# Spamhaus. A good or bad force in the industry?



## MannDude (Jul 21, 2014)

Seems that there is a common divide when it comes to opinions on spam authorities such as Spamhaus. Some see the value in such blacklists whereas others find them to be immoral organizations. I've seen opinions range widely from them being a 'necessary force' to being compared directly with nazis, though I think the bulk of us lay with the mindset that they're a 'necessary evil' in the fight against spam.

What do you think?


----------



## SkylarM (Jul 21, 2014)

Definitely a necessary evil. Don't sell to spammers intentionally and rotate them through large allocations (cough CC cough) and you typically won't have any issues with them.


----------



## mtwiscool (Jul 21, 2014)

Bad has they want to boss people around and they have some really strange things going on (cough corruption cough).


----------



## definedcode (Jul 21, 2014)

I think they're good, and necessary but I don't think the blanket blacklisting is a good thing. Wouldn't like to be caught in the midst of it.


----------



## mtwiscool (Jul 21, 2014)

definedcode said:


> I think they're good, and necessary but I don't think the blanket blacklisting is a good thing. Wouldn't like to be caught in the midst of it.

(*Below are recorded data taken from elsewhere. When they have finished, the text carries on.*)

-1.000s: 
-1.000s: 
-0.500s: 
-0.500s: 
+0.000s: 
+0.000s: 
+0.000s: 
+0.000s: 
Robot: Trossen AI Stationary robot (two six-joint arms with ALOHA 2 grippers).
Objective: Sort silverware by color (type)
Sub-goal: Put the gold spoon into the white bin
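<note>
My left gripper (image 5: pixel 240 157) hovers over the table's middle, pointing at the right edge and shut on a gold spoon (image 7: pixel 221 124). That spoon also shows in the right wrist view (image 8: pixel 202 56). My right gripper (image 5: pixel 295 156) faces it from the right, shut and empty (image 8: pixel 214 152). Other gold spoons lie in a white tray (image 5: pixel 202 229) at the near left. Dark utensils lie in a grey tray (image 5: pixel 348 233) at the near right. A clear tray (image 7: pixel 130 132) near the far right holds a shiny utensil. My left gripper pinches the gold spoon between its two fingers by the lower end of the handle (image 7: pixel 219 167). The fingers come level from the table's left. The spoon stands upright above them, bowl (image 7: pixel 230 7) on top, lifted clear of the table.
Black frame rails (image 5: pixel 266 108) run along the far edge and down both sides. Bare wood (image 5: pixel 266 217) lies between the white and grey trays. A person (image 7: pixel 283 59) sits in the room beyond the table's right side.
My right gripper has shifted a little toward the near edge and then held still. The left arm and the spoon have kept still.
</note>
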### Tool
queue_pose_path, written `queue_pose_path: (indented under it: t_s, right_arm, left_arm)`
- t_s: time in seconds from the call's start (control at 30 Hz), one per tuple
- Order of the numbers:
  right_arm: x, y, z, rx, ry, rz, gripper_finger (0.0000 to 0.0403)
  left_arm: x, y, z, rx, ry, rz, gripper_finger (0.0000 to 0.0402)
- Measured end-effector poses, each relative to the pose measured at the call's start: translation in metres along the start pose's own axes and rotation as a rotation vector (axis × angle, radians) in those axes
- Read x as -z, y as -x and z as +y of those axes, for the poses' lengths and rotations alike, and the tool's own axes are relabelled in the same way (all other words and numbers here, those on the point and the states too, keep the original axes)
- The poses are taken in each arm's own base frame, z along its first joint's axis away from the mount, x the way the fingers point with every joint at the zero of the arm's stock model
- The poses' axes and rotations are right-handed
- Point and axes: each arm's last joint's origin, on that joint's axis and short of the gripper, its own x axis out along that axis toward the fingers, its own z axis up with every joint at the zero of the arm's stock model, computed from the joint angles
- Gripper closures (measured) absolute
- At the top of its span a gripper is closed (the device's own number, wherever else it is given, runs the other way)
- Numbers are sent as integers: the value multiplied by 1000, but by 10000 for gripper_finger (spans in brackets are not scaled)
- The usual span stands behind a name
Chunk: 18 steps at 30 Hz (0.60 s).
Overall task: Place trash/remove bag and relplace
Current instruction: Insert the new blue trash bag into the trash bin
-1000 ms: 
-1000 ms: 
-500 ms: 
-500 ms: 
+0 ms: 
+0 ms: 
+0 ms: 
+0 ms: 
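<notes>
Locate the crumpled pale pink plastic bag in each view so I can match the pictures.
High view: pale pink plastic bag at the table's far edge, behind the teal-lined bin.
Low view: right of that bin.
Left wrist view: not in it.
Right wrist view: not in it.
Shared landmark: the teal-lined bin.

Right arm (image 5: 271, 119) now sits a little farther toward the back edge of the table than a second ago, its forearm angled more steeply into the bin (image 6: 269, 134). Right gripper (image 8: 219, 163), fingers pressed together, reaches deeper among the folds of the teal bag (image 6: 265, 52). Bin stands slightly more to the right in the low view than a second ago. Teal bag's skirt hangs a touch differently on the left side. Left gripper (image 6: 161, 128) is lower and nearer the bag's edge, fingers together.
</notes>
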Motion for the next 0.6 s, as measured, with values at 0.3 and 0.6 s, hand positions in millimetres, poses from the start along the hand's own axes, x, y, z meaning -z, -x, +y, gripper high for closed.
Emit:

They love blacklsting honest ips.

And non profit my ass:

http://companycheck.co.uk/company/05078652/SPAMHAUS-TECHNOLOGY-LIMITED/financial-accounts#financials

Over £1,000,000 profit last year.

And for a compney been oprating for 10 years profits jumped 10x in 1 year?


----------



## definedcode (Jul 21, 2014)

mtwiscool said:


> They love blacklsting honest ips.
> 
> And non profit my ass:
> 
> ...


heh, didn't know about all the profit.


----------



## mtwiscool (Jul 21, 2014)

definedcode said:


> heh, didn't know about all the profit.


That's why i think they is corruption at a large rate and they have been found doing some vary bad things.


----------



## definedcode (Jul 21, 2014)

mtwiscool said:


> That's why i think they is corruption at a large rate and they have been found doing some vary bad things.


I heard about the corruption, yeah.


----------



## Kayaba Akihiko (Jul 21, 2014)

Pretty sure they've already backmailed a few companies...


----------



## mtwiscool (Jul 21, 2014)

Kayaba Akihiko said:


> Pretty sure they've already backmailed a few companies...


Like this:



This proofs that spamhaus act like a mafia.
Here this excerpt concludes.